My own success was limited to a lot of missed bites on jigs and flies. For some reason, I had really hard time setting the hook. In retrospect, using my stiffer rod I had may have increased my catch rate.

Not all the fish got away though. A couple of smaller ones stayed on for me and a pretty good one at 17.5".



















Unfortunately, what seems to be a trend of bad luck continued on this trip for Dave. Whenever he and I fish together, he gets wet. Somehow, it never fails and I even predicted it this time.

Starting out with a leaky bladder in his tube, he was banished to the shore, where the fishing on this lake would be much more difficult. Deciding to wade out for a better casting position, we were all glad to see him hook up with a keeper. Nobody would be skunked today.

It wasn't too long after that, we all jerked our heads around in response to the high-pitched whooping of poor Dave, whose head and shoulders were all that remained above the water.

He had stepped into a deeper trench next to a beaver lodge and had taken "the plunge", which was jokingly forecast earlier. We all had to laugh, but still felt bad. It's never fun to fill your waders with cold water.
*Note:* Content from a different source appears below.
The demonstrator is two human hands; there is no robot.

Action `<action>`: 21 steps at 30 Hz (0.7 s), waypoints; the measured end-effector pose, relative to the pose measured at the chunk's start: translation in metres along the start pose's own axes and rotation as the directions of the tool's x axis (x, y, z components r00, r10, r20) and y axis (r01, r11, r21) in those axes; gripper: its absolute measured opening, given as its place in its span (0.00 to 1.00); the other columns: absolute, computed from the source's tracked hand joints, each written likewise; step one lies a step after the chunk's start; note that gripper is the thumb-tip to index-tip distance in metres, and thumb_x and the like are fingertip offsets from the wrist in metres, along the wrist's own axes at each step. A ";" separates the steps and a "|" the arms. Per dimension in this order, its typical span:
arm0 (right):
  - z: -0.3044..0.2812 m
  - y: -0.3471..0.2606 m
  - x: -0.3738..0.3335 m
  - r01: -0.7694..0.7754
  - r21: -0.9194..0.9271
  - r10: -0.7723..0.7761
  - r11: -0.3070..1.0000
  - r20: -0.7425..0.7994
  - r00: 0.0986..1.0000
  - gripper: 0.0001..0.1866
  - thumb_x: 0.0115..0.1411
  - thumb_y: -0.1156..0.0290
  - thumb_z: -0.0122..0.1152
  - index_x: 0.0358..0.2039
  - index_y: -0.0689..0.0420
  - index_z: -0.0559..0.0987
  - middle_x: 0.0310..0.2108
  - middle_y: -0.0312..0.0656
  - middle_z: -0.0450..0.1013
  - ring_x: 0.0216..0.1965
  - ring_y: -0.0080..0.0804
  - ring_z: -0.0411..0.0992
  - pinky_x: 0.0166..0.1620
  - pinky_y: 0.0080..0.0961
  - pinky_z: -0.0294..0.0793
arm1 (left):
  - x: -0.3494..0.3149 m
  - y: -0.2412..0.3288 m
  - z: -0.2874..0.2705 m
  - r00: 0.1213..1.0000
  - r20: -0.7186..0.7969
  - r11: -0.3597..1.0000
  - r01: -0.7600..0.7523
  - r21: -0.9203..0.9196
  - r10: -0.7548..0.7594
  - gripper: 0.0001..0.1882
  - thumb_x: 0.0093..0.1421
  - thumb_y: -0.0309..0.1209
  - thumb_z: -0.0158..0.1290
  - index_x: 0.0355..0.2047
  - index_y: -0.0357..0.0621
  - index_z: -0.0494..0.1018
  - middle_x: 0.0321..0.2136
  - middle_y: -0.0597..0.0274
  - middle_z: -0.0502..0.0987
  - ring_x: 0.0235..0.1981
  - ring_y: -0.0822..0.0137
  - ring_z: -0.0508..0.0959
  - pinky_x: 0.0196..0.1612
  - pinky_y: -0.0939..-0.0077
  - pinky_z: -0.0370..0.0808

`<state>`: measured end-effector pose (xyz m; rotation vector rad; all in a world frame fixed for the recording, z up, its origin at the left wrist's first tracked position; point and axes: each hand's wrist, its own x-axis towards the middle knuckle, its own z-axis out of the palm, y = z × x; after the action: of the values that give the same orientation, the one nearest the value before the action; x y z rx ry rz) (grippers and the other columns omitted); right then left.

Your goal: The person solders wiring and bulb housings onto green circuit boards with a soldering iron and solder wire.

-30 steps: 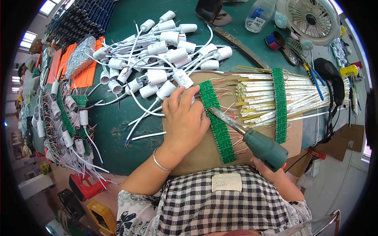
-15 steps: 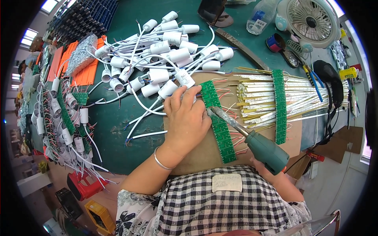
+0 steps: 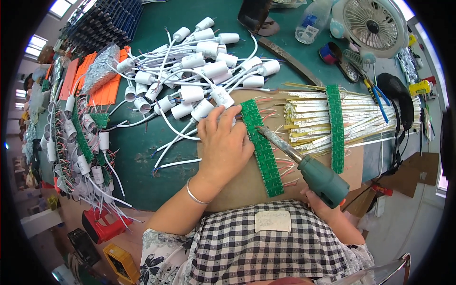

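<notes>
My right hand (image 3: 321, 203) grips the green handle of a soldering iron (image 3: 323, 181), most of its fingers hidden behind the handle. The iron's tip reaches the upper part of a green circuit board strip (image 3: 269, 164) lying on a brown board (image 3: 228, 199). Fingers bent, my left hand (image 3: 225, 140) rests at that strip's left edge, close to the iron's tip. Its fingertips are pressed together, and what they hold is hidden. White cylindrical lamp holders (image 3: 222, 96) with white cables lie just beyond my left fingers. Thin red and white wires stick out from the strip's right side.
A second green strip (image 3: 335, 128) lies across a bundle of white-and-yellow LED strips (image 3: 308, 116) on the right. A solder spool (image 3: 328, 53), blue-handled pliers (image 3: 383, 102), a fan (image 3: 372, 26) and a plastic bottle (image 3: 311, 23) stand or lie beyond. More wired boards (image 3: 80, 137) hang at the left.
The soldering iron's tip has moved slightly up along the strip, away from my left fingertips. My right hand shows a little more beneath the handle; my left hand has barely moved.
</notes>
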<state>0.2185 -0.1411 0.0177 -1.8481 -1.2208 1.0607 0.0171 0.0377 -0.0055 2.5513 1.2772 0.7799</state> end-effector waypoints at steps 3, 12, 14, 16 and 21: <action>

After Dave had some time to dry off and attempt a jerry-rigged fix on his tube, we decided it was time to investigate our other lake, which required yet another bumpy ride. The drive took a pretty long time and we enjoyed some gut-busting laughs, swapping stories along the way.

Finally reaching our target, we all hoped that the lake had fared well over the 2 years since Dave had last visited.

Time ticked on and all casts were unmolested by the mythical fish that supposedly existed. We were all a bit dumbfounded, wondering what we could be doing wrong or if the lake might have somehow killed.

Shuffling through our tackle boxes and trying every trick in the book, the outlook was grim until Keoni finally coerced a gorgeous beast into munching a Gulp! leech.










Needless to say, this gave the rest of us hope and we continued to work hard in search of our finned friends.

Despite our efforts, the action was still brutally slow and it took a long time before a brown maribou jig was taken by what might be my new personal best brookie at 18.5":










What a beautiful specimen! It was quite the surprise to me that I'd catch something like that from the Uintas, of all places. Sure, there are some real sleepers within the thousands of waters in this mountain range, but it's great to have some confirmation.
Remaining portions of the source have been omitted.